Given the textual domain of this work, the modeling side of my work largely involves various forms of natural language processing (NLP). My team also manages the training and serving of NLP models, so I end up doing a fair amount of engineering work.

What was your path towards working with machine learning? What factors helped along the way?

I first learned what machine learning was during my 5th year of physics graduate school in 2014. I had spent the prior couple years wallowing in the existential crisis of having no idea what I was going to do when I graduated. I had a lot of ideas. Some were half baked, such as my plan to build exhibits at children’s museums. Some were downright dirty, such as the dark period in which I considered management consulting.

In a fit of desperation, I started googling other professors in my field to see what their students had done. One student had become a data scientist, and they had gotten there by doing a fellowship with Insight Data Science. I didn’t know what data science was (and still don’t really have a great definition for it), but I got the gist somewhat after a bunch of internet research. Data science is a relatively natural fit for physicists—I had spent years learning and applying math to solve problems, and like most physicists I knew, I had picked up some programming along the way.

My introduction to machine learning was via Andrew Ng’s infamous Coursera Machine Learning course. That course was taught in MATLAB which was actually convenient since I had spent my entire physics career programming in MATLAB. In addition to the course, I studied The Elements of Statistical Learning and did a bunch of side projects, teaching myself Python along the way. I then got accepted into Insight Data Science and got my first data science job through them at Birchbox. For more information about my journey, I wrote a series of blog posts starting with this one.

How do you spend your time day-to-day?

I would segment my work time into meetings, non-coding, and coding. The meetings are a mixture of recurring team and individual meetings, project-based meetings, and ad hoc calls. As an individual contributor, my meeting time is thankfully not too onerous.

My non-coding work consists of basically a lot of Google Docs. I’m a big proponent of writing up a doc (or two) prior to starting a project.

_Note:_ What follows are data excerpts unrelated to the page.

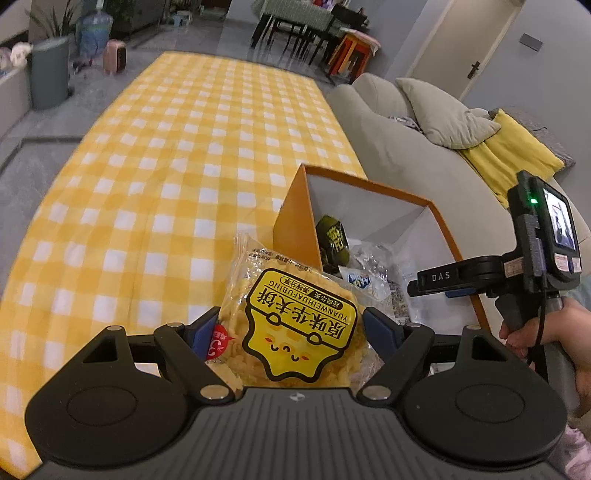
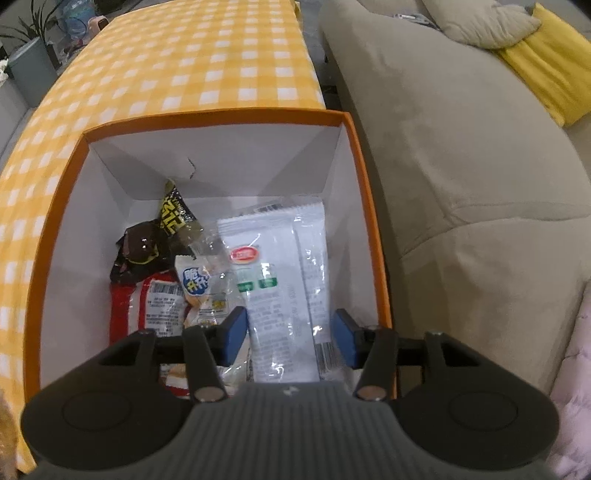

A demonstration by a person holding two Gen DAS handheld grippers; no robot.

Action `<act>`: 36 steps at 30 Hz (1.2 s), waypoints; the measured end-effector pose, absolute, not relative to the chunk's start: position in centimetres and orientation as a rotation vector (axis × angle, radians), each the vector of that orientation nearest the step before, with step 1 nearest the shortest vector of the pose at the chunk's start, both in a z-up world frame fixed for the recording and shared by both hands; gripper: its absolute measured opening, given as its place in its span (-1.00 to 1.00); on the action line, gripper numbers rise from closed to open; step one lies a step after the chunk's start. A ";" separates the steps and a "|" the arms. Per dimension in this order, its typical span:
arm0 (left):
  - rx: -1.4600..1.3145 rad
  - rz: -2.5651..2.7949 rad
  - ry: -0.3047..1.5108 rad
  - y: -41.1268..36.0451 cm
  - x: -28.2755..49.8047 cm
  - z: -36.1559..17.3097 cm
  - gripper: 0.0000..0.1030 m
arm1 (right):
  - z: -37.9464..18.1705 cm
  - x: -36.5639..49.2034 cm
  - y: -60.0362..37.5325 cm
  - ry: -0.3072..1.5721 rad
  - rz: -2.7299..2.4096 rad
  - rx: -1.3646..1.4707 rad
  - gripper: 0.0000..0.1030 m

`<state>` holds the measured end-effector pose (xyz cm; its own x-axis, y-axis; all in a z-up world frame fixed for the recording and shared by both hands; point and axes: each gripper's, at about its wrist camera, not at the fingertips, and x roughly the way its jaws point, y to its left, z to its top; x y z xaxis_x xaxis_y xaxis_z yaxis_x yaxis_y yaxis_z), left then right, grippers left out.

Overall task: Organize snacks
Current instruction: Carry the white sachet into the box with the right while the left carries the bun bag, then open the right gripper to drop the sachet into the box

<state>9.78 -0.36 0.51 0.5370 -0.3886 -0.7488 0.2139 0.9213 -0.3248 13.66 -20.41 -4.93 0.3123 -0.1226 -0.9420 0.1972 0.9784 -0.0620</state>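
Note:
My left gripper point(image 1: 293, 330) is shut on a clear packet of yellow waffle biscuits point(image 1: 295, 295), held above the checked table just left of the orange box point(image 1: 369, 184). In the right wrist view, my right gripper point(image 2: 290, 334) points down into the orange box point(image 2: 221, 114). Its blue pads point(image 2: 236, 332) stand open on either side of a long white packet point(image 2: 273, 266) that lies on the other snacks. A red packet point(image 2: 147, 302), a dark wrapper point(image 2: 142, 243), a black-and-yellow packet point(image 2: 177, 214) and a small blue-and-white packet point(image 2: 195, 284) lie beside it. A hand holds the right gripper point(image 1: 413, 290) over the box.
The box stands at the near right corner of a table with a yellow checked cloth point(image 1: 184, 147). A beige sofa point(image 2: 461, 166) with grey and yellow cushions point(image 1: 513, 147) runs close along the right. A grey bin point(image 1: 50, 74) and dining chairs point(image 1: 295, 33) stand far back.

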 end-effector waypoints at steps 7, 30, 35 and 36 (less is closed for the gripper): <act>-0.184 -0.366 0.900 -0.4 8.7 1.8 0.82 | -2.9 13.2 -20.1 1.183 -0.179 0.087 0.28; -0.138 -0.263 0.967 -6.3 9.8 3.3 0.82 | -1.7 6.6 -24.0 0.898 -0.069 0.342 0.55; -0.161 -0.220 0.972 -10.0 11.8 2.1 0.82 | -2.5 6.2 -26.1 0.867 0.012 0.469 0.55; -0.156 -0.212 0.970 -10.7 12.4 1.7 0.82 | -2.4 6.1 -26.4 0.858 0.027 0.476 0.55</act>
<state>12.35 -10.75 1.74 0.5475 -0.2479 -0.7992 0.1087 0.9681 -0.2259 6.10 -26.41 -2.45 0.6606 0.2106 -0.7206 0.1656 0.8953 0.4135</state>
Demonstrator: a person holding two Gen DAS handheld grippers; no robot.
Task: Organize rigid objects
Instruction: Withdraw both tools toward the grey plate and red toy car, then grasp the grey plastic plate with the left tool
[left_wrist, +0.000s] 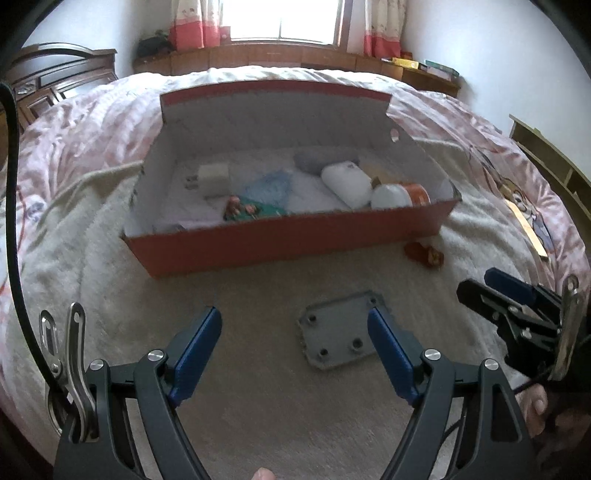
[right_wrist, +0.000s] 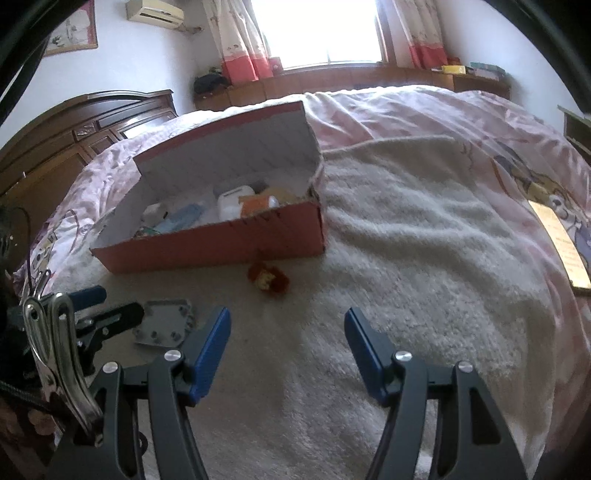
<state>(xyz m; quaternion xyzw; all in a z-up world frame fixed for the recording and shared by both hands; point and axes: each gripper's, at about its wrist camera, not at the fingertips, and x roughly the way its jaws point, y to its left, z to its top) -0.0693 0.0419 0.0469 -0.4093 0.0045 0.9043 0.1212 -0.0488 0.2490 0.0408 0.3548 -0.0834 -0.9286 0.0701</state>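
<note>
An open red shoebox (left_wrist: 280, 243) (right_wrist: 221, 243) sits on a white fuzzy blanket and holds several items: a white charger plug (left_wrist: 212, 179), a white bottle (left_wrist: 347, 184), an orange-labelled jar (left_wrist: 404, 195) and small toys. A grey flat plate with holes (left_wrist: 338, 339) (right_wrist: 164, 325) lies on the blanket just ahead of my left gripper (left_wrist: 295, 317), under its right pad. That gripper is open and empty. A small red toy (left_wrist: 424, 253) (right_wrist: 267, 278) lies in front of the box. My right gripper (right_wrist: 288, 317) is open over bare blanket, with nothing between its pads.
The white blanket (right_wrist: 406, 258) covers a pink bedspread (right_wrist: 498, 129). A flat wooden board (right_wrist: 561, 243) lies at the bed's right edge. A dark wooden headboard (right_wrist: 74, 129) stands at left, a window ledge behind, and shelves (left_wrist: 554, 166) at right.
</note>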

The writing process alone helps me to solidify my thoughts. Writing code takes so much time, and I’ve never regretted taking the extra time to define requirements and design the architecture before writing any code. I also find shared docs to be a great way to gather feedback in an asynchronous manner which is crucial for remote work. (Most of my team is on the west coast of the US, while I’m on the east coast in New York City).

Part of my coding work is more research-y/experimental. We train various deep learning models for natural language applications, so this involves some paper reading, model building, and experimentation. The other part of my work involves making sure the models get used and reducing the headaches associated with production machine learning models. This work encompasses efficiently calculating real-time model predictions, automating retraining of models, and other sorts of MLOps-y type work to manage the lifecycle of machine learning models.

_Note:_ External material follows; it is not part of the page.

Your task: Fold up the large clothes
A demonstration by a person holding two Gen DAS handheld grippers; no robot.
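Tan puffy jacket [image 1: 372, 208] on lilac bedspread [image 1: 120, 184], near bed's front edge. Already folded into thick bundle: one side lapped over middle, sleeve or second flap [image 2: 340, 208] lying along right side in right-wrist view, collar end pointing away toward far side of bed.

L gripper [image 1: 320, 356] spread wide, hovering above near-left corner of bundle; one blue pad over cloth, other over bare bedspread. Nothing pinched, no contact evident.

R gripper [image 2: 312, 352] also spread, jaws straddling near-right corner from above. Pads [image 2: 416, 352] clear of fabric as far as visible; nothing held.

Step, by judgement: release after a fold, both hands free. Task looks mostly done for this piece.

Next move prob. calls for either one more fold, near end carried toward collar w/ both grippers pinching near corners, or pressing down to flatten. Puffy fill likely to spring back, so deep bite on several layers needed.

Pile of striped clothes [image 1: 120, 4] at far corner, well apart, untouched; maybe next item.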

Machine learning systems can be several steps removed from users, relative to product and UI. How do you maintain empathy with your end-users?

Maintaining empathy can definitely be hard. If possible, you can shadow your end-users. When I worked at Dia & Co, I built a recommendation system for an internal tool. I was able to sit with the users of the internal tool in order to better understand how they interacted with the recommendations. In other scenarios, you may not be able to be physically present with your end-users, but you can resort to creepier methods such as Full Story which effectively records users’ sessions on your website.

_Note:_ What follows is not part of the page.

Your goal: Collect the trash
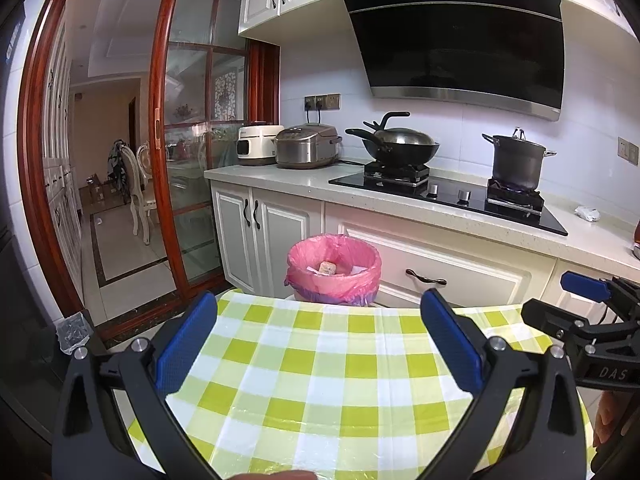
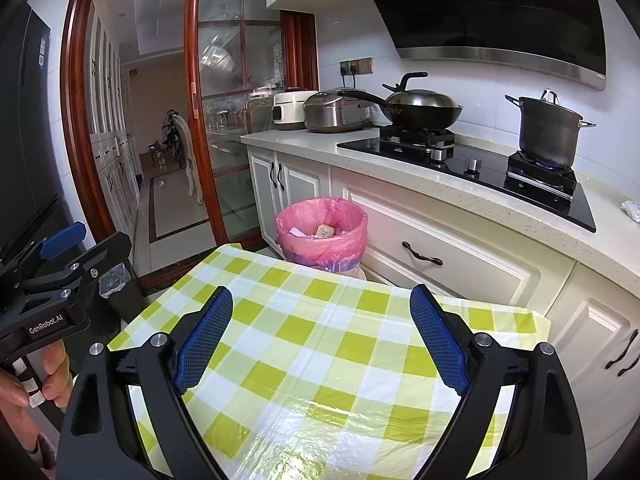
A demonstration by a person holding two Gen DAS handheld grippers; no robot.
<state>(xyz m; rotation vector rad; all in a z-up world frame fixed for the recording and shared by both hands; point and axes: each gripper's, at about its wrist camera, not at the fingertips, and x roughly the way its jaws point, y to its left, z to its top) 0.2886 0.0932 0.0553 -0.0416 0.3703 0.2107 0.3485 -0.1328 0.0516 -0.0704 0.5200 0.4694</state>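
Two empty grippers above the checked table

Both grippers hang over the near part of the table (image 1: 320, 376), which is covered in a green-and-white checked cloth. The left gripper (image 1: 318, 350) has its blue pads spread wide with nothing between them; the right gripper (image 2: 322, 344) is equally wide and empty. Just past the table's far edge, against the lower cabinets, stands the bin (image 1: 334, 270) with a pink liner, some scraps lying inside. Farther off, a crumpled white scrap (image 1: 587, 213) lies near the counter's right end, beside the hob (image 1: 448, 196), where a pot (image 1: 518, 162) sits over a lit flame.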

Other approaches that I have seen work are to hold periodic deep dives into understanding cases where your model got something very wrong (e.g. the model misclassified a sample with high confidence). This is both helpful for understanding how the end-user was impacted as well as helpful for improving your model.

A key requirement for everything above is to require ML practitioners to engage in these activities on a periodic basis; otherwise, as I know from personal experience, these empathy-building activities will fall by the wayside.

Designing, building, and operating ML systems is a big effort. Who do you collaborate with? How do you scale yourself?

Agreed, productionizing ML is a huge effort! I’ve worked across the spectrum in terms of the scope of my involvement. There have been times where I built and deployed the entire system. There have been other times where all I needed to do was provide a YAML configuration file in order to produce a trained, serialized model, and then another team handled deployment and operation of that model.

Collaborating with software engineers who do not necessarily come from an ML background has been extremely helpful. Many ML people are quite capable of coding up solutions to problems, but they may be unaware of software engineering best practices (this was definitely the case for me coming out of graduate school). I was lucky enough to work with engineers willing to review my spaghetti code. I learned an enormous amount, and we built more robust systems as a result. I’m now able to scale myself by “paying it forward” and reviewing others’ code. At the end of the day, this is basically just investing in the learning and development of one’s team.

In addition to learning and mentorship, building out shared tools for common patterns is another great way to scale and collaborate. At Square, we have many different, somewhat isolated ML teams. We have a number of internal libraries that are worked on across teams for performing operations that are team-agnostic. Beyond that, as a company grows, you can have a dedicated ML Platform team for abstracting away some of the operation and infrastructure required for production ML.

There are many ways to structure DS/ML teams—what have you seen work, or not work?

I think it’s good to have a dedicated Data team, as opposed to individual data people sitting in each functional area. With that said, it does make sense for data people to specialize in functional areas when the company is large enough. One difficult thing about data work is that it’s often isolating. You frequently build analyses or models from scratch as opposed to working in a large, shared codebase with many other developers. A dedicated Data team can provide support and learning opportunities that you may not be getting through your day-to-day work.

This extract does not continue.